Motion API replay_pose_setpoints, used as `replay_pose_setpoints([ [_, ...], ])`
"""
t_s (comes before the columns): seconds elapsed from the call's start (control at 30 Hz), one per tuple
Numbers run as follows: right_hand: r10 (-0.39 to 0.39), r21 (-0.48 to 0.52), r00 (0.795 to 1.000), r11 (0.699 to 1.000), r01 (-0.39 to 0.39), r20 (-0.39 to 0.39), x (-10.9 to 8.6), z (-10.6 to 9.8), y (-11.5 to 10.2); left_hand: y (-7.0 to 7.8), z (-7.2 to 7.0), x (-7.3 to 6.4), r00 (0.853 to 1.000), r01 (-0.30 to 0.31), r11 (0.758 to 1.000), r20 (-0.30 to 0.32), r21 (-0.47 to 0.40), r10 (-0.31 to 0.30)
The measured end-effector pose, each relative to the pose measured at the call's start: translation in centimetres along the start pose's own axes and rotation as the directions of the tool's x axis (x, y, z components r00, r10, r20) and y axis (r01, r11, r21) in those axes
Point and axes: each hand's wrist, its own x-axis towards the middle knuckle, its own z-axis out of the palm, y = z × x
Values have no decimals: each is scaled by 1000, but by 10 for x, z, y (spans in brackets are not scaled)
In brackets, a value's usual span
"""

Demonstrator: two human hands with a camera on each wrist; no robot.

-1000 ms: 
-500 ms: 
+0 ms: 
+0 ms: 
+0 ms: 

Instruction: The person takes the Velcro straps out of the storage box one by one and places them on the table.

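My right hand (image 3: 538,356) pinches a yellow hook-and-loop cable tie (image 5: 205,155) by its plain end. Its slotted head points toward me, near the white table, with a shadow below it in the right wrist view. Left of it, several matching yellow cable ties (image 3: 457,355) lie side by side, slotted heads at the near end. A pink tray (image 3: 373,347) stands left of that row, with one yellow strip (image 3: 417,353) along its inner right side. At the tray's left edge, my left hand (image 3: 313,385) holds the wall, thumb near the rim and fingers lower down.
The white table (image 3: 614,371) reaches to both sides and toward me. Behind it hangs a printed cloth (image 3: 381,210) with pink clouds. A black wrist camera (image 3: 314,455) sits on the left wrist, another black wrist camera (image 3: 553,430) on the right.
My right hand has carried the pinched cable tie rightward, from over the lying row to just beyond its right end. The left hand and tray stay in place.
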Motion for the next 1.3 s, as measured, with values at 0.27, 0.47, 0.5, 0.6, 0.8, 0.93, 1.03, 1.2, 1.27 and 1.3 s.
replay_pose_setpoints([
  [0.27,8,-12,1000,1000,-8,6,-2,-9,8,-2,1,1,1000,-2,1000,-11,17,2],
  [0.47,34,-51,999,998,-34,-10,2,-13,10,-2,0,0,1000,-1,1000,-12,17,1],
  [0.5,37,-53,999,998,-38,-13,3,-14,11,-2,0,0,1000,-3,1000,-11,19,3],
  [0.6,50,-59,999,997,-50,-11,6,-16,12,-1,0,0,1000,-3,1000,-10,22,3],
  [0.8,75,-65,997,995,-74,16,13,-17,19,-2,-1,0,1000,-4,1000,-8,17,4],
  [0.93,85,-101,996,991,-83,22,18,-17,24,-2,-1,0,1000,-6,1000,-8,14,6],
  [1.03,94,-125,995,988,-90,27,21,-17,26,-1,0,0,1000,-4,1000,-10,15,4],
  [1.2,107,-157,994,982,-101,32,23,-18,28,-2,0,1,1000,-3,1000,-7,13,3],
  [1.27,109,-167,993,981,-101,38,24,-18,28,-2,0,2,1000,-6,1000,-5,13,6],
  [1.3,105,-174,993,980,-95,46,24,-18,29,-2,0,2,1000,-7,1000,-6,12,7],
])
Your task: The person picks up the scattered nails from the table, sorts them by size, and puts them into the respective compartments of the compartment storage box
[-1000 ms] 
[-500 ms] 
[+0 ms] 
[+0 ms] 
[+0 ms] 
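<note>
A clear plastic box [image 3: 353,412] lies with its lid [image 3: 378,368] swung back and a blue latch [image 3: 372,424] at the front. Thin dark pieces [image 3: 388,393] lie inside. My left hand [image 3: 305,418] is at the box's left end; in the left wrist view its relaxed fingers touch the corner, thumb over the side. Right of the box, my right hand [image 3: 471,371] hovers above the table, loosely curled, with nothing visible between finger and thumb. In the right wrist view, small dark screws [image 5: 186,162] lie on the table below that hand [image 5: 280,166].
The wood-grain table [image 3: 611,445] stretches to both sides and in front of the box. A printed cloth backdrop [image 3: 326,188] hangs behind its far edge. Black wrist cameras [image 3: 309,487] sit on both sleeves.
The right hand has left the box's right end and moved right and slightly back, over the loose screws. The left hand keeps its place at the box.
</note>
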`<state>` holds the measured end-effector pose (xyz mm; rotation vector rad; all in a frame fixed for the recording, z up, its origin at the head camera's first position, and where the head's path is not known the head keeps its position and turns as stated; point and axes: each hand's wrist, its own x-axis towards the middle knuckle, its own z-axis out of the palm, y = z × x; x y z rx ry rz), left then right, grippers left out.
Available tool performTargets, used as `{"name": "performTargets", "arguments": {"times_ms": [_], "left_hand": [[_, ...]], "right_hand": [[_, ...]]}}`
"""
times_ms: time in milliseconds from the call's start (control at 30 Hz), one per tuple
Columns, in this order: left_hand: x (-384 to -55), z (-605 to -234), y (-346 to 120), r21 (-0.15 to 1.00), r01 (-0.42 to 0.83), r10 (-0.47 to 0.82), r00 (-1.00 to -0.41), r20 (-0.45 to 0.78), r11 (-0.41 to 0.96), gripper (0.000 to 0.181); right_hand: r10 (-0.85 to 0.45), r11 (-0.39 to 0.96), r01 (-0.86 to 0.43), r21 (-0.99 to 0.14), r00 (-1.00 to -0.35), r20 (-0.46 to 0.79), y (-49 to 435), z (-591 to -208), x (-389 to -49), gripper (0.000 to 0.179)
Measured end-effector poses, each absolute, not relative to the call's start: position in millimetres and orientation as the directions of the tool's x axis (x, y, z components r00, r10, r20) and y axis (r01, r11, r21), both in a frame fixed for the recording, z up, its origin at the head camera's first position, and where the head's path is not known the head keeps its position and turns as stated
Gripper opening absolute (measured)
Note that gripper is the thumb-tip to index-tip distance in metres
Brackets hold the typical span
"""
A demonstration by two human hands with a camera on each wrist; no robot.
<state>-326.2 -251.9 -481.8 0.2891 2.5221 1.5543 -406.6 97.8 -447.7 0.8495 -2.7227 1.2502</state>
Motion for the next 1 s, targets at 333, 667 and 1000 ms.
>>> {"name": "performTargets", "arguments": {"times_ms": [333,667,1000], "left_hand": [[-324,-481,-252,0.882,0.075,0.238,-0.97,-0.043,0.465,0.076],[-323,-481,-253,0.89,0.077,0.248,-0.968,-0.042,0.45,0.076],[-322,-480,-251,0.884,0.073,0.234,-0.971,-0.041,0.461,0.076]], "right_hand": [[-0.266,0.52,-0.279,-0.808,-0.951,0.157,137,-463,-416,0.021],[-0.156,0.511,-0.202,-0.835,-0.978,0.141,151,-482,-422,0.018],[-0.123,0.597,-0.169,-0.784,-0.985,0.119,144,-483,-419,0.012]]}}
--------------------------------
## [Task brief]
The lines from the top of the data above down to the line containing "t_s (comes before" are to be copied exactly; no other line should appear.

## [Solution to this problem]
Motion API replay_pose_setpoints, used as `replay_pose_setpoints([ [_, ...], ])`
"""
t_s (comes before the columns): seconds elapsed from the call's start (control at 30 Hz), one per tuple

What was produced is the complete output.